Парень выслушал меня, не произнеся ни слова, и только следил за тем, чтобы струя горючего попадала в чрево машины. В то же время его явно критичный взгляд красноречиво свидетельствовал об отсутствии удивления по поводу того, что человек то и дело стоит на обочине, когда едет на такой развалюхе. Он не принадлежал к числу тех снобиков, которые млеют при виде Дюга 12 или Бугатти 1925 года. О нет! Черта с два! Он был искренне расстроен от мысли, что сейчас, в нашу эпоху, кто-то еще может позорить дороги ездой на подобных древних рыдванах.
Он расстроился настолько, что я – человек больше всего желающий, чтобы всеобщее благоденствие и радость царили у самых скромных семейных очагов – тут же поклялся в душе при первой возможности наскрести нужную сумму, необходимую для покупки «Альфа Ромео», «Матра» или чего-нибудь другого в этом роде, потом приехать сюда и дать ему полюбоваться.

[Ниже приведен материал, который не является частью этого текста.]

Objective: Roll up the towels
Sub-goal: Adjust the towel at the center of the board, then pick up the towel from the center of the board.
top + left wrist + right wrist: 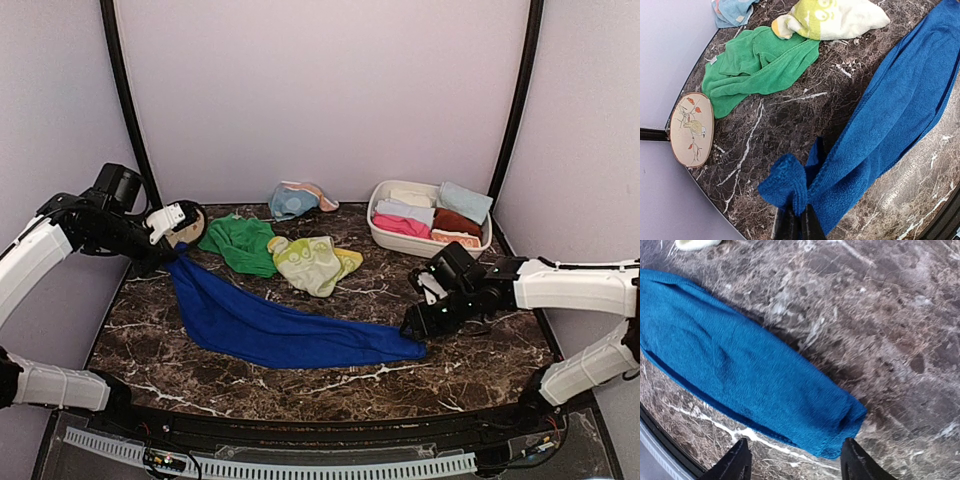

Ну, а пока у Розали болел животик, и я хотел, чтобы кто-нибудь занялся ею вплотную.
Заправщик тоже был не против. Закончив переливание бензина, от тут же опять украсил свой фасад липовой сигаретой и сообщил, что пошел предупредить Поло.
– Поло – это механик,– уточнил он.
Поло-механик прибыл тут же, усиленно потирая руки. Надо сказать, что он обладал кучей достоинств, которых недоставало его дружку: как минимум на двадцать лет больше и неистребимо хорошее настроение. Прежде всего он пожелал мне доброго дня, что само по себе уже свидетельствовало о чувстве юмора, учитывая обстановку на дворе, затем спросил, в чем дело.
Я ответил, что как раз от него и хотел бы услышать разъяснения на этот счет.
– Точно,– ответил он с улыбкой.
Он попросил, чтобы я описал ему все симптомы. Теперь он уже не улыбался, важно кивал головой, чтобы придать себе побольше значительности, иметь предлог увеличить счет, либо оправдать хорошие чаевые, затем резко поднял капот Розали, не считаясь с ее почтенным возрастом.
Поло взглянул на мотор важным понимающим взглядом, который я оценил в несколько сотен старых французских франков, и покашлял.
– Она тоже так делает,– произнес я.
Он взглянул на меня.
– Как это так?
– Как вы только что сделали.
И я, в свою очередь, похрипел немного. Затем добавил:
– Надеюсь, эта машина не больна никакой заразной болезнью…
– Машина?
Казалось, он поискал взглядом ответ на мой вопрос. Это был один из тех людей, до которых с трудом доходит юмор, хотя они и мнят себя остряками.
– A! Да,– ответил он, наконец.– Машина. Конечно, машина. Посмотрим. Вы сможете завести ее в мастерскую?
Он сомневался, что она сможет туда доехать. Однако она доехала.
Механик зажег все имеющиеся лампы, а затем осмотрел потроха моей тачки. Через короткое время он выпрямился и оглушил меня залпом технических терминов. Теперь настала моя очередь покивать головой с компетентным видом, дабы не прослыть полным болваном.